- [DESCRIPTION OF THE TASK] Lines that include the word "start" should be copied from the listing that follows.

= = = =

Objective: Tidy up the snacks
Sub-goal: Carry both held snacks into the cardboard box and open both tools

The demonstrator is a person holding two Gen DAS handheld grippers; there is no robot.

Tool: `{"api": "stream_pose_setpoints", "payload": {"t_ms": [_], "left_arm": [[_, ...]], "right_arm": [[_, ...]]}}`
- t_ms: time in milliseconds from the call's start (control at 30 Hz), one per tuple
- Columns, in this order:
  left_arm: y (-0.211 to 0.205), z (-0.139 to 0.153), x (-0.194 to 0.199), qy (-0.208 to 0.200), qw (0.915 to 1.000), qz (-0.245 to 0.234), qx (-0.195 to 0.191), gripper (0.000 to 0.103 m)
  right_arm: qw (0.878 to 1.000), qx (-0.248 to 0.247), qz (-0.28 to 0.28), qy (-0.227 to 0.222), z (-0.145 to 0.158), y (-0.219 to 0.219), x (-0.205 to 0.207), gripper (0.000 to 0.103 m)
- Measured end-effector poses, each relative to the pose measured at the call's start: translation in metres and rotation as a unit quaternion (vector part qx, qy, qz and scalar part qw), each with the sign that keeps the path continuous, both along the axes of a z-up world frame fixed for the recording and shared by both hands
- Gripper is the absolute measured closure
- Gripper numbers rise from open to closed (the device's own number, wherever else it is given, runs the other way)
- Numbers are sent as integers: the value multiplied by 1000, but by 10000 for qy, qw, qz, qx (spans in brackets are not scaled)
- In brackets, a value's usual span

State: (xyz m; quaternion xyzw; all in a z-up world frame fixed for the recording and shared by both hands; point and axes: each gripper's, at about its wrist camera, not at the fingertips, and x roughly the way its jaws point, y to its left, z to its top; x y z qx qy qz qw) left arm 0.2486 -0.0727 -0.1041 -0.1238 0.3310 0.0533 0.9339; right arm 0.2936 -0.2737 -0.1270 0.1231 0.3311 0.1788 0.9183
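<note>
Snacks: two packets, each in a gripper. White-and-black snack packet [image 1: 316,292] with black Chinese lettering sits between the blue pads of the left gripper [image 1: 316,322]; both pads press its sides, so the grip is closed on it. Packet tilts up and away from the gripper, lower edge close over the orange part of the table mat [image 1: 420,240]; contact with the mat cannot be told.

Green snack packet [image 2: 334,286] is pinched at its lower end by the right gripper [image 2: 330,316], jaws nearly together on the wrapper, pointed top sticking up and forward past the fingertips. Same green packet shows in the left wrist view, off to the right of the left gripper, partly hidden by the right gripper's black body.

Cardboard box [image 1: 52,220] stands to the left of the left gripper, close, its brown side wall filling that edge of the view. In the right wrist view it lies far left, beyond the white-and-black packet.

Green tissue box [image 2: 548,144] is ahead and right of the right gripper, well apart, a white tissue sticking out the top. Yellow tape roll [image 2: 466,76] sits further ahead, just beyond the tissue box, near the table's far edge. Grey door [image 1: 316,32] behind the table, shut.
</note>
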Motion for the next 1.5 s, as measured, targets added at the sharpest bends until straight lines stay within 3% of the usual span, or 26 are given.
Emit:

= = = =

- [TASK ANSWER]
- t_ms: time in milliseconds from the call's start (control at 30 Hz), one per tuple
- Measured end-effector poses, each relative to the pose measured at the call's start: translation in metres and rotation as a unit quaternion (vector part qx, qy, qz and scalar part qw), each with the sign that keeps the path continuous, both along the axes of a z-up world frame fixed for the recording and shared by both hands

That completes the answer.